====== Data block ======

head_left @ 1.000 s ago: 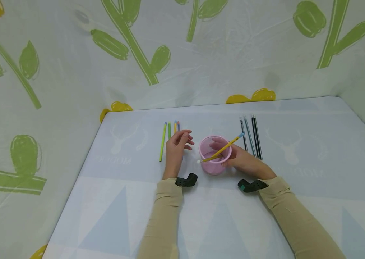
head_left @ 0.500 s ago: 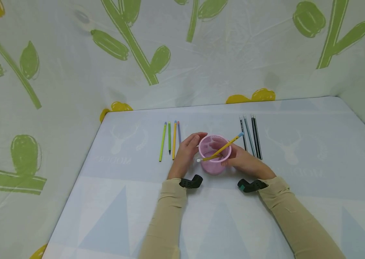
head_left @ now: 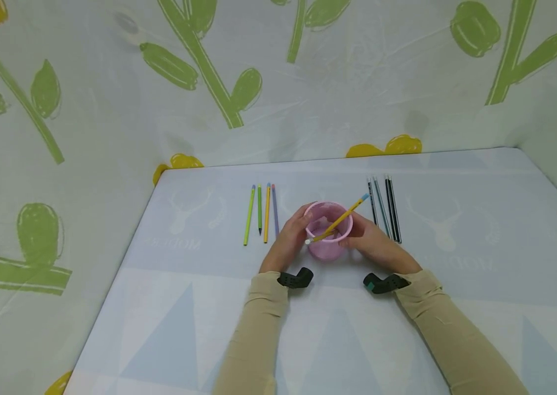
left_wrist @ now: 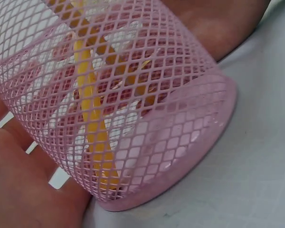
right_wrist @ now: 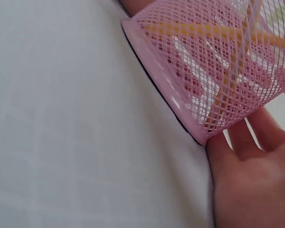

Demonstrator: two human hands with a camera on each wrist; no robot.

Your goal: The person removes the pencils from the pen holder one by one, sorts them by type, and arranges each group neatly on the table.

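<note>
A pink mesh pencil cup (head_left: 327,250) stands between the two hands in the head view. My left hand (head_left: 286,240) holds its left side, thumb by the rim. From the right, my right hand (head_left: 379,248) grips the other side, its fingers partly hidden behind the cup. Two yellow pencils lean crossed inside: one with a blue end (head_left: 350,212) points up right, another with a white eraser (head_left: 318,238) sticks out front left. Through the mesh in the left wrist view a yellow pencil (left_wrist: 88,95) shows, with the cup's solid pink base rim (left_wrist: 180,175) close to the tabletop.
Left of the cup lie a light green pencil (head_left: 249,215), a green one (head_left: 260,211), an orange one (head_left: 266,214) and a purple one (head_left: 275,206). Several dark pencils (head_left: 393,211), one of them teal (head_left: 381,204), lie at the right. A flowered curtain (head_left: 347,104) hangs behind the table.
My left hand has come rightward from beside the coloured pencils and taken hold of the cup. The cup has shifted slightly away. My right hand has stayed on it.
</note>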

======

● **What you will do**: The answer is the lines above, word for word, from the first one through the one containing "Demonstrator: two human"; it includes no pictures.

● **Task answer**:
head_left @ 1.000 s ago: 
head_left @ 0.500 s ago: 
head_left @ now: 
left_wrist @ now: 
right_wrist @ now: 

Demonstrator: two human hands with a camera on each wrist; no robot.

The answer was written out completely.